Showing posts with label Blog action day. Show all posts
Showing posts with label Blog action day. Show all posts

Thursday, October 15, 2009

Blog Action Day--Climate Change

Today is blog action day.
In the CNMI, what is supposed to happen according to our laws, is that once a person owes a debt and the court renders a judgment in the creditor's favor, then the creditor can execute on the judgment either by getting a writ of attachment of particular, identifiable, non-exempt property, or the court can enter an order in aid of judgment based on ability to pay.

If the debtor has non-exempt property to satisfy the debt, there are no problems.
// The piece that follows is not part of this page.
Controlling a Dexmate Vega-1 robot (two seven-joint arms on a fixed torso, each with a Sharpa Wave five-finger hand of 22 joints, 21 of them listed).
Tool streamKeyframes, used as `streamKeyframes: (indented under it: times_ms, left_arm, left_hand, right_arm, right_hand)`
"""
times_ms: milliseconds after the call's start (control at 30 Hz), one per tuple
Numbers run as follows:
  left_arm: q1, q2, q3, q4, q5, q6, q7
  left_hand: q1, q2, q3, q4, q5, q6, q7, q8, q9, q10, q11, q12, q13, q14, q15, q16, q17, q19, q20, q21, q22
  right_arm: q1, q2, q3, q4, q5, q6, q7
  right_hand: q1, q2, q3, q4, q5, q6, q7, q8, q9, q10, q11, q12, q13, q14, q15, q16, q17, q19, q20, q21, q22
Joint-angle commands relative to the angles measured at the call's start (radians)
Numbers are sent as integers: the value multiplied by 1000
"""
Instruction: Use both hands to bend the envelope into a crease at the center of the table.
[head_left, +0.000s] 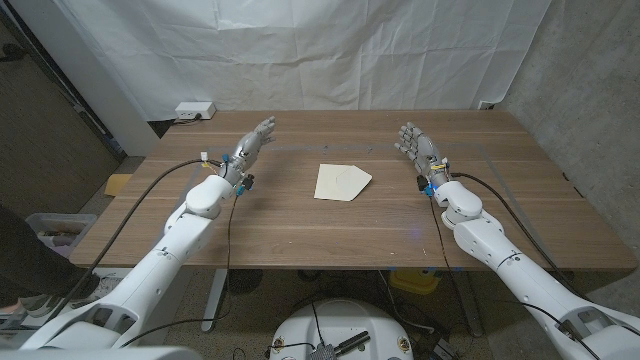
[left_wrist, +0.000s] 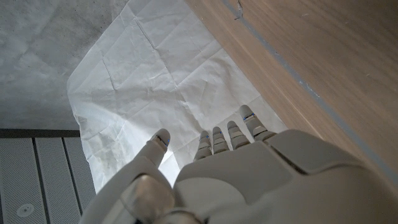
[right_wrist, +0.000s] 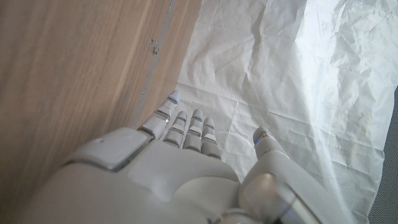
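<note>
The envelope (head_left: 342, 181) lies flat at the table's (head_left: 300, 235) centre, well apart from both hands. The left hand (head_left: 253, 141) and right hand (head_left: 416, 143) hover with fingers spread, holding nothing. Uneven pressing could likely slide the light paper instead of creasing it. The wrist views add the white backdrop (left_wrist: 143, 68), not the envelope.

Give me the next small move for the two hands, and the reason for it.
Probably bring both hands inward toward the envelope. It lies flat and untouched at the table's center, while the left hand and the right hand are held apart on either side of it, fingers spread, holding nothing. Neither can bend it until they reach its edges.
</note>
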Motion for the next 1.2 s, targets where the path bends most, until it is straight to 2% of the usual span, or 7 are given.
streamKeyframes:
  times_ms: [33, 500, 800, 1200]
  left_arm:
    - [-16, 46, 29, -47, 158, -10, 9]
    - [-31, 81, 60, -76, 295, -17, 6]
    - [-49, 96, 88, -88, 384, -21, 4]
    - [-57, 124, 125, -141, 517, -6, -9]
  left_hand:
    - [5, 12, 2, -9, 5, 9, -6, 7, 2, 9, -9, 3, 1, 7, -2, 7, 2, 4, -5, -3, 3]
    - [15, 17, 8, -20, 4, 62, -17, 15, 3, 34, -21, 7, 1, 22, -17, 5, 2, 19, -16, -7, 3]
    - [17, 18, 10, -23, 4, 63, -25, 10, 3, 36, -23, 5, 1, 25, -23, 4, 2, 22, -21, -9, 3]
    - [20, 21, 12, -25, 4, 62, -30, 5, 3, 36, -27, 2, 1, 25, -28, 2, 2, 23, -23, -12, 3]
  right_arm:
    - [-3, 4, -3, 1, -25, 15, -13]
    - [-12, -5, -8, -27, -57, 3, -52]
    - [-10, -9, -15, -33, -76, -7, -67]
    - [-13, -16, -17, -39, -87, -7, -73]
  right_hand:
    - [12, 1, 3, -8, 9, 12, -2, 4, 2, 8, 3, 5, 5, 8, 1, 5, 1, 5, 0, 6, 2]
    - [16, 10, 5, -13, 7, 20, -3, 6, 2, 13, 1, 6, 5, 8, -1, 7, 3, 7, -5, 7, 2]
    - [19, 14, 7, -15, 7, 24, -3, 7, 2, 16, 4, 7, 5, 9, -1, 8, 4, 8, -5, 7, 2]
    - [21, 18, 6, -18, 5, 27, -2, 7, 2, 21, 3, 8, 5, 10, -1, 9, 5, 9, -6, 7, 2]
The real issues come up when the debtor doesn't have property or income to pay off the debt.

The court is supposed to fashion an order to pay based on a debtor's ability to pay, which, under our statutes, recognizes that people need to be able to keep whatever income is needed to support themselves and their family.

And in fact, there are debtors who do not have the ability to pay--either because they are unemployed, have jobs paying low wages, have large families to support, or face a combination of these factors.

What our Courts assume is that every person who works has the ability to pay, regardless of income and regardless of size of family and responsibilities of support. This directly undermines the Legislative balance of creditor and debtor rights and creates onerous orders for poor people to pay.

A legitimate debt does not cancel the law that protects a debtor's income for the purpose of supporting himself and his family. But it does in the eyes of the Courts.

And we need a climate change in the courts to recognize that debtors' rights exist, and some do not have the ability to pay.

Another issue, even more serious, is the repeated efforts by the court to order unemployed debtors to get work; and to make these orders under threat of jail. If an unemployed debtor doesn't go look for work to the court's satisfaction--usually 10 applications every reporting period, which could be a month or 2 or 3 (even if he's looked for work for years!), he will be put in jail for contempt.

You can read some good posts on MLSC's recent work trying to stop this practice at our DAY IN COURT blog.

It's all about climate change. It's about a change in attitude and mindset that recognizes the fundamental beauty of the U.S. Constitution's protections of liberty and freedom from involuntary servitude.

Should people be working? Yes. Should they look for jobs? Yes. But should the power of the state be used to enforce private interests and lock people up because they don't work? No.

Small encroachments lead to bigger encroachments. There is no good reason to be ordered to work to pay off creditors: this is debt bondage and it needs to be stopped.

We also need a better climate for employment that provides jobs, provides incentives to work, and balances human dignity and rights with economic gain and activity. Ordering people under threat of jail to go get jobs because they owe money won't take us in the right direction.

It's all about climate change.

Wednesday, October 15, 2008

On Poverty

October 15, 2008 is Blog Action day, committed to the discussion of poverty.

Where to begin? Causes? Resultant problem? Solutions?

These are just my random thoughts.

I've been a poverty lawyer for more than 30 years. I help low income (and no income) clients get access to justice by having me, a free lawyer, represent them in court. I only handle civil cases, and I work for a private non-profit agency that is one of hundreds of such organizations funded in part by the U.S. government's Legal Services Corporation.

Lawyers are not the first line of defense for poor people. They need food, shelter, clothing, medical care. The children also need free, public, appropriate education. These are critical needs.

But lawyers can help poor people use what little they have to get their basic needs met; can advocate for them to get benefits from programs that may help; and can try to protect them from being cheated out of the basic fairness of being heard when they are involved (or need to be involved) in some litigation.

As with all goods and services needed by the poor, there aren't enough poverty lawyers to do the job. And so we get put into the horrible position of deciding what is a "priority" and whose case isn't important enough for our limited resources.


Some have no sympathy for the poor. They view poverty as a result of laziness or stupidity or personal fault (criminal conduct, bad health habits). There is no doubt that there are lazy and stupid, the criminal and those who don't take care of themselves, among the poor. But these same attributes can be found among the middle class and the rich. These individual traits do NOT explain poverty.

The successful do not want to believe that the system that has allowed them to progress is somehow unfair. There is a resentment by people of means toward the indigent because, if the system is wrong, then their success isn't as meaningful; and a change in the system could also change their own personal fates.

Poverty exists throughout the world, and has existed throughout the centuries. In hindsight, we can easily see that the feudal system kept the masses in poverty and illiteracy --as a system. But we are blinded to the faults of our current economic system.

Our current capitalist system is definitely an improvement over feudalism. We have a larger middle class and some protections for the poor. But there is a staggering discrepancy between those at the top of the economic ladder and those at the bottom, and there is no real way to eliminate the bottom rungs. If those at the bottom manage to move up, someone in the middle will be moving down.

I don't have answers. I don't know what are solutions. (I'm not embracing socialism here because I'm not all that knowledgeable about the ins and outs of such an option.)

I only know that we must keep trying. We must recognize that poverty is with us, not because individuals are weak or bad, but because our system needs improving.